Canadian fashion magazine

Flare was a Canadian online fashion magazine in print until 2016. Owned by St. Joseph Communications, it was an online brand until 2021 and was folded into Fashion magazine in early 2023.

==History==
Flare was created by Maclean-Hunter publishing in 1979, as a rebranding of Miss Chatelaine magazine. Flare promoted itself as "Canada's Fashion magazine". While cover stories often featured American or international stars, Flare otherwise focused largely on Canadian content and its role in international art, fashion, and media. In addition to runway and street fashion from Canada and abroad, the magazine covered music and entertainment, health and beauty, and feature stories relevant to young Canadian women. Flare celebrated its 30th anniversary on November 5, 2009, with a reception and party at the Royal Ontario Museum.

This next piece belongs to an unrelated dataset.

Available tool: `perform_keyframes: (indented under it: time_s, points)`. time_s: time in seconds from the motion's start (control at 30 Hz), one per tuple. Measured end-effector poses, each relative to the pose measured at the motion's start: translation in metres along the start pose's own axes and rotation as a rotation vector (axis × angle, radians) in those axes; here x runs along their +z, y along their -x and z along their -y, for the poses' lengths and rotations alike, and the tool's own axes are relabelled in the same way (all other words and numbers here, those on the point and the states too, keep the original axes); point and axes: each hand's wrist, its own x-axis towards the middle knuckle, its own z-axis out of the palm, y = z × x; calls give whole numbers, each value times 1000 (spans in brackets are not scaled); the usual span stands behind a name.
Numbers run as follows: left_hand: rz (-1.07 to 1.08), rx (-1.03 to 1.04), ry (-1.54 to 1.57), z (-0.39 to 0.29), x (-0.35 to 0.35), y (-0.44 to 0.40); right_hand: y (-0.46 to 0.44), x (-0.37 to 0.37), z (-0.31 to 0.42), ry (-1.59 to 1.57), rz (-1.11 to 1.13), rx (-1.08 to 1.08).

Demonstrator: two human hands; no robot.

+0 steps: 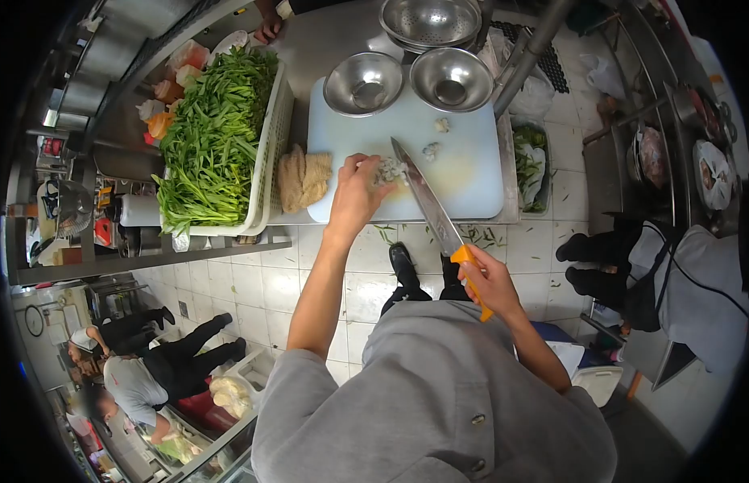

Flare was the brainchild of Donna Scott, who was assigned by Maclean-Hunter management to two of its magazines, Teen Generation and Miss Chatelaine. Scott concluded the run of both magazines and created Flare, aimed at young career women who, until that time, only had access to American fashion magazines. Under the direction of its first editor, Keitha Maclean, Flare became Canada's first successful fashion magazine. Donna Scott retired from Flare and went on to chair the Canada Council for the Arts. She was named an Officer of the Order of Canada in 1994. Subsequent editors included Shelley Black, Bonnie Fuller, and Suzanne Boyd, and Lisa Tant. By 2011, Flare was the top selling fashion magazine in Canada. The position was last held by Charlotte Herrold.

The print edition of Flare terminated at the end of 2016. Beginning in January 2017, the magazine was to publish online only.

On March 20, 2019, Rogers announced a deal to sell the magazine to St. Joseph Communications.

In 2021, Flare became a sub-brand of FASHION magazine and Flare.com content became a pillar on FASHIONs website. In February 2023, the Flare brand was dissolved and content was absorbed into the Culture section of FASHIONs website and the Flare.com website was removed.